Malgré les engagements pris par les dirigeants africains en déclarant que 2018 est l’Année africaine de la lutte contre la corruption, cela ne s’est pas encore traduit par des progrès concrets. Les Seychelles obtiennent un score de 66 sur 100, ce qui en fait le sommet de la région. Les Seychelles sont suivies par le Botswana et le Cap-Vert, avec des scores de 61 et 57 respectivement.
Au tout bas de l’indice pour la septième année consécutive, la Somalie marque 10 points, suivie du Soudan du Sud (13) pour compléter les scores les plus bas de la région. Avec une note moyenne de seulement 32, l’Afrique subsaharienne est la région la moins performante de l’indice, suivie de près par l’Europe de l’Est et l’Asie centrale, avec une note moyenne de 35.

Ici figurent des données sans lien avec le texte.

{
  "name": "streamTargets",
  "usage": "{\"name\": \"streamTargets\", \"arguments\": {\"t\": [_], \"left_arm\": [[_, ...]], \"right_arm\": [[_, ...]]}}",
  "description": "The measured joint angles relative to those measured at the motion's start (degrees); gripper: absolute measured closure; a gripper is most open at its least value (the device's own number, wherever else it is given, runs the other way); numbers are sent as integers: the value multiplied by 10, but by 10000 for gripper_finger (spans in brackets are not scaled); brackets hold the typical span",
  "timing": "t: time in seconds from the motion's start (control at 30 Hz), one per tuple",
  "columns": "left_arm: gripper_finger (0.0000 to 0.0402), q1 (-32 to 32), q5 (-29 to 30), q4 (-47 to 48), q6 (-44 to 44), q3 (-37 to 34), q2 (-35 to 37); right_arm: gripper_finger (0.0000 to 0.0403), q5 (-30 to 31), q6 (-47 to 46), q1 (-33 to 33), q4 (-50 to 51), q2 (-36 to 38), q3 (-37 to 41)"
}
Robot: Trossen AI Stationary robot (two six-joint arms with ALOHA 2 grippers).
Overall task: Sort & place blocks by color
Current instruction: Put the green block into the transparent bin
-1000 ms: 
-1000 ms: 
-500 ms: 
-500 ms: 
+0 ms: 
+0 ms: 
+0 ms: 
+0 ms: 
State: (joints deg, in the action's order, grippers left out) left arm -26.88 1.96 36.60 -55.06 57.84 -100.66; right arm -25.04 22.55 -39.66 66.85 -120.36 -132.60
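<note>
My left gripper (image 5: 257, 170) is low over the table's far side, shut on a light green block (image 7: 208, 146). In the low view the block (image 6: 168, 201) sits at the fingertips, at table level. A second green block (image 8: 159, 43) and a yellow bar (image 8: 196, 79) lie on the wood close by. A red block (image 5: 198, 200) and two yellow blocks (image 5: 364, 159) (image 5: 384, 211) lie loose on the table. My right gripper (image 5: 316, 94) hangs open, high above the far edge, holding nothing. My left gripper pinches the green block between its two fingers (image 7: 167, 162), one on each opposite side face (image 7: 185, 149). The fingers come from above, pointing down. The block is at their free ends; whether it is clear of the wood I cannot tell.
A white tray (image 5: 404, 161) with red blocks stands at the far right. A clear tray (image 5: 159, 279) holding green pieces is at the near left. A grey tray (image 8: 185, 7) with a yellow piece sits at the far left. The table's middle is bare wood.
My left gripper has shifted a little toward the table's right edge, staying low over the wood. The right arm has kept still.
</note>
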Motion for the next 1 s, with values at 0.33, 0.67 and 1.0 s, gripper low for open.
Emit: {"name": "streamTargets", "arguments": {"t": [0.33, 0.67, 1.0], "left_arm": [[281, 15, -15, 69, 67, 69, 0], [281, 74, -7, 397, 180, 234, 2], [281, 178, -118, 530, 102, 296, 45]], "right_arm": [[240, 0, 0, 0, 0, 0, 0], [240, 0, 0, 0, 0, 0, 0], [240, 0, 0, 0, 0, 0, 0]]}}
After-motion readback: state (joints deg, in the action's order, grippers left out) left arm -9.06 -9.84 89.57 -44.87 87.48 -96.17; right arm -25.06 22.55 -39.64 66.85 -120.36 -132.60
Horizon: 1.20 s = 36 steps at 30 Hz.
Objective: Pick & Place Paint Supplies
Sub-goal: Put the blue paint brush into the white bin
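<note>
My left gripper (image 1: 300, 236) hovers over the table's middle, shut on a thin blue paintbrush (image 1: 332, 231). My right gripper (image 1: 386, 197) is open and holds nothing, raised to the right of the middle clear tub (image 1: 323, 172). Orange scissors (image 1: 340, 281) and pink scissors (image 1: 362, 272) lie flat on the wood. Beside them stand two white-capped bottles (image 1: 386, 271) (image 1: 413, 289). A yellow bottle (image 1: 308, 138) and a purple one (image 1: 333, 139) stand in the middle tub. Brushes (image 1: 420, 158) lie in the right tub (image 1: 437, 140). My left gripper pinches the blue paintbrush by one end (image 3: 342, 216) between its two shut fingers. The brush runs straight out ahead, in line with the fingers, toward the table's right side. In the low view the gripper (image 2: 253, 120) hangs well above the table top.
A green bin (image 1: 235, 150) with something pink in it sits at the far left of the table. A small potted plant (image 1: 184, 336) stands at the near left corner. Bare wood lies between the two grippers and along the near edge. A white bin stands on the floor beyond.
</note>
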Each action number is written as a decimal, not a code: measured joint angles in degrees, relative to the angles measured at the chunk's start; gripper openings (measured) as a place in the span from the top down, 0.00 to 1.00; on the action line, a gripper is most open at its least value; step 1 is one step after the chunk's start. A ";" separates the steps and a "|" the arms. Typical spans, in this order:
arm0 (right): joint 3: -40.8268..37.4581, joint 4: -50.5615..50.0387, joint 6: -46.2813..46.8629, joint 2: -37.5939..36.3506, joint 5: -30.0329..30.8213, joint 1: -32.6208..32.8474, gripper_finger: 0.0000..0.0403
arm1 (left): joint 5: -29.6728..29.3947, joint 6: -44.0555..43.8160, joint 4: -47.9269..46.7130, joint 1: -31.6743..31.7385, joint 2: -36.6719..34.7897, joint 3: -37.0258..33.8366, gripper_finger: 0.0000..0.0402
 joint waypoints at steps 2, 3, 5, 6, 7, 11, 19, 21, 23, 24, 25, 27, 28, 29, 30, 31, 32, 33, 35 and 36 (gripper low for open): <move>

Corruption et crise de la démocratie
L’Afrique subsaharienne demeure une région de contrastes politiques et socio-économiques marqués et de nombreux défis de longue date. Un grand nombre de pays ont adopté des principes démocratiques de gouvernance, mais plusieurs sont encore gouvernés par des dirigeants autoritaires et semi-autoritaires. Les régimes autocratiques, les troubles civils, les institutions faibles et les systèmes politiques irresponsables continuent de saper les efforts de lutte contre la corruption.
Des pays comme les Seychelles et le Botswana, qui affichent un indice de l’IPC plus élevé que d’autres pays de la région, ont quelques attributs en commun. Tous deux disposent de systèmes démocratiques et de gouvernance qui fonctionnent relativement bien, ce qui contribue à leurs scores. Cependant, ces pays sont l’exception plutôt que la norme dans une région où la plupart des principes démocratiques sont menacés et où la corruption est élevée.
Améliorations
Malgré les faibles performances globales de l’Afrique subsaharienne, quelques pays ont mis fin à la lutte contre la corruption et ont réalisé des progrès notables.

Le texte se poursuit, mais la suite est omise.